### [TASK PROMPT]
I would like you to transcribe all of the data exactly.
§
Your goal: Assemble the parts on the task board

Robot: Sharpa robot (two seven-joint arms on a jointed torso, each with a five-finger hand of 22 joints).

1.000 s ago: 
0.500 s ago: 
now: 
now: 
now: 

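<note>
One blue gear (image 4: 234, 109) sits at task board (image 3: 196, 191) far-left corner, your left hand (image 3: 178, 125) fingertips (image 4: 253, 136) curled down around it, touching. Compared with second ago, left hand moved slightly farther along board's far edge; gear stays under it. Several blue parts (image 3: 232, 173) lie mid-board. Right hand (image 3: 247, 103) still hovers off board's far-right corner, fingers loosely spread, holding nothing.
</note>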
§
### [PROBLEM SOLUTION]
Your goal: Assemble the parts on the task board

Robot: Sharpa robot (two seven-joint arms on a jointed torso, each with a five-finger hand of 22 joints).

1.000 s ago: 
0.500 s ago: 
now: 
now: 
now: 

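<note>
One blue gear (image 4: 234, 109) sits at task board (image 3: 196, 191) far-left corner, your left hand (image 3: 178, 125) fingertips (image 4: 253, 136) curled down around it, touching. Compared with second ago, left hand moved slightly farther along board's far edge; gear stays under it. Several blue parts (image 3: 232, 173) lie mid-board. Right hand (image 3: 247, 103) still hovers off board's far-right corner, fingers loosely spread, holding nothing.
</note>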

Nothing further is needed for the answer.